Monday, August 21, 2006

Mental Preparation

Today and tomorrow I will be in a state of "mental preparation" for my return to work on Wednesday. Going back to work should be a good thing, and for the most part, it is. After all, what would I do at home all day besides sit on my bum and be lazy? I've noticed that I don't always use my free time in useful pursuits. However, I'm not quite ready to return to the source of much of my stress.

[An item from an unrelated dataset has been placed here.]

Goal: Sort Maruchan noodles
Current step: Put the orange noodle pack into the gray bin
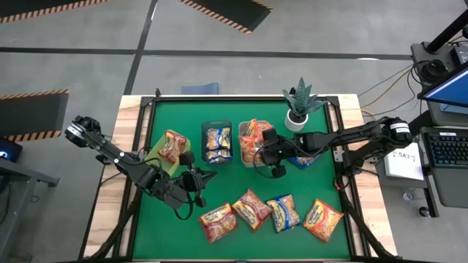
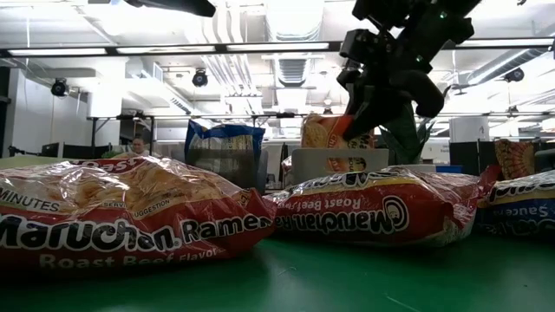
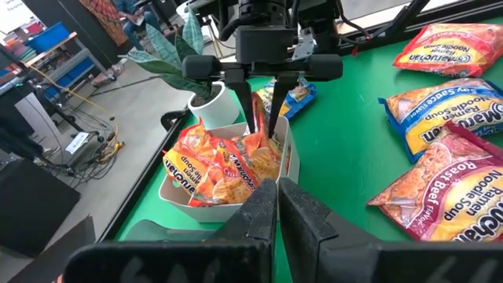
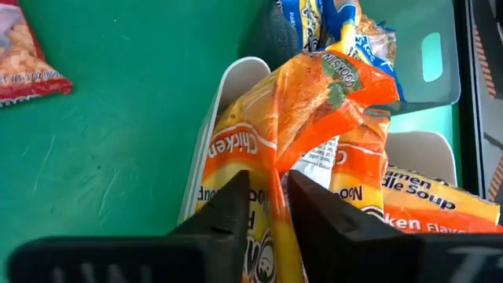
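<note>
A white bin (image 3: 292,157) holds several orange Maruchan packets (image 3: 220,169). My right gripper (image 3: 263,118) points down into it and is shut on one orange packet (image 4: 314,86). In the high view it hangs over that bin (image 1: 241,139). My left gripper (image 1: 194,179) hovers shut and empty over the green mat, nearer the front edge and left of the white bin. The dark bin (image 1: 205,131) holds blue-and-yellow packets (image 1: 218,142). The green bin (image 1: 157,146) holds a red packet (image 1: 173,146). Several packets lie flat in a row near the front edge, starting with a red one (image 1: 218,221). My right gripper pinches an orange packet between its two fingers at a crinkled upper edge (image 4: 277,177). The fingers (image 3: 255,110) come from above, pointing down. The packet stands upright in the white bin among the other orange packets, and its lower part is still inside the bin.
A potted plant (image 1: 300,109) stands at the far edge behind the white bin. A blue packet (image 1: 303,159) lies under my right arm. In the front row are a second red packet (image 1: 251,208), a blue one (image 1: 283,212) and an orange one (image 1: 322,219). Green mat shows bare at the table's right.
</note>
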Robot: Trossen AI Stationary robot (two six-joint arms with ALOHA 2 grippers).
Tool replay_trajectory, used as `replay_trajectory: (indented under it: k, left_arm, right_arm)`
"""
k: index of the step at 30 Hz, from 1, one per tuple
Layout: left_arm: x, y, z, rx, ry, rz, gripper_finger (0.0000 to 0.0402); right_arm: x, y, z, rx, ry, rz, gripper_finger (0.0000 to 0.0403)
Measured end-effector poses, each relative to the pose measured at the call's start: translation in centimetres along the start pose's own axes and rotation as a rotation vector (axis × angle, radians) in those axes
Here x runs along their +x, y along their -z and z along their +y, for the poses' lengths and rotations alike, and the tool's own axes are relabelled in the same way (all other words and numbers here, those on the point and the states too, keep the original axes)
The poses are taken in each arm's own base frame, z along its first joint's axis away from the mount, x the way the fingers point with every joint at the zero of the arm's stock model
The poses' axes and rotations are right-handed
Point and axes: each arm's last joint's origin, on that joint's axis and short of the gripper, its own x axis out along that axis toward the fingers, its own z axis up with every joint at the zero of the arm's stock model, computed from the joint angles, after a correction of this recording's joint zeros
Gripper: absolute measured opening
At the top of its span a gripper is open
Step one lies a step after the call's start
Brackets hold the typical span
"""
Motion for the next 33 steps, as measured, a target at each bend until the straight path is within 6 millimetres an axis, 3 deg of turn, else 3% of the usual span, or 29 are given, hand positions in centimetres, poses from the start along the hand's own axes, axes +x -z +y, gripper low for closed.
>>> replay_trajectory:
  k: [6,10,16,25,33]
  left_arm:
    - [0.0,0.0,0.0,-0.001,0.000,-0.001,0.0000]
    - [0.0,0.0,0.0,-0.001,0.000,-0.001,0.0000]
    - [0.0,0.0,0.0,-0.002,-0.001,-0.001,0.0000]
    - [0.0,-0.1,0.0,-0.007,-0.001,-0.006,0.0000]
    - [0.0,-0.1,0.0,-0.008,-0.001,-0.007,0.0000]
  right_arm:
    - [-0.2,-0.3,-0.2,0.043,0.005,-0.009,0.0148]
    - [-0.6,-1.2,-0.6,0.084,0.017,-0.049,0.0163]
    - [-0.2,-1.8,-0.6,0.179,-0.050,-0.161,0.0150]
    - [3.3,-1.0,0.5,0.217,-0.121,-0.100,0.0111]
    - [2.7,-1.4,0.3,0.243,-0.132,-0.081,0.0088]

Yesterday, I was able to process it a little bit with a third person so that hopefully I can build some helpful routines into my schedule so that I don't get stressed out. 'Cuz when I'm stressed out, everyone suffers. First of all, I have to get back into the mode of evaluating my day (especially when I've had a bad one) and looking for the good things that happened. But even more important than that, it was suggested that I take 15 minutes at the beginning of the day to think about and plan what I'd like to have happen, do some pleasurable reading, or listen to inspirational music. It's not just the idea of positive thinking, but it's also the concept that my day starts out with an activity of my choosing instead of getting up and rushing off to work. Work should not "be" my day - it is only a part of my day. Also, when I explained my feelings about work, I was given three choices - either accept that my workload is crazy and unmanageable and make allowances, work with administration and/or union to change workload size, or change what I'm doing. It's funny because I had never thought of it in such simple terms. I started going through my options and realized that I will not just accept a high workload, because my quality of service suffers, and so does my sanity. If I would have been able to accept it, I would not still be complaining about it after 7 years. I'm not willing to try to "change the system" because I realize it would take a united front (meaning all the SLP's in agreement), which I don't think will happen. Also, to be honest, my heart is not in the fight - maybe it would have been if I'd started younger. Why do I stay in the jobs I do? Because it's a safe place - I'm guaranteed a yearly salary that doesn't change, it allowed me to spend more time with my son when he was younger and not have to find daycare, I've always had decent health care benefits (although I've seen them steadily decline over the years), and a lot of vacation days. But all of these things which I thought were good are not giving me what I want and need, so I'm left with my third option - change.

4 Comments:

Blogger Unknown said...

Hey! Reminds me of Roy Scheider in "All That Jazz", though you would not want to wake up like that, I assure you! :)

4:25 PM  
Blogger Notta Wallflower said...

You have me curious, Michael, because I didn't ever see "All That Jazz". I must add it to my Netflix queue. But if I wake up any worse than I already do, then I'm scared!

6:00 PM  
Blogger tshsmom said...

Since I go to work so early, the only prep for my day is the music I play on my way to work.
I DO try to take time to mellow out when I get home. Things go so much smoother when I do this. When I don't de-stress, both homeschooling and Z tend to get frantic.

2:21 PM  
Blogger Notta Wallflower said...

Kitkat - The problem I have had with after work is that I tend to do things that are mindless, which then leads me to ask "is this really making me happy and less stressed?". So now I'm in the process of finding something I'd enjoy after work, but where I will at least be a bit more productive. :-P

TSHS - I've tried "stuffing it" and that definitely doesn't work. It's pretty ugly when it eventually explodes.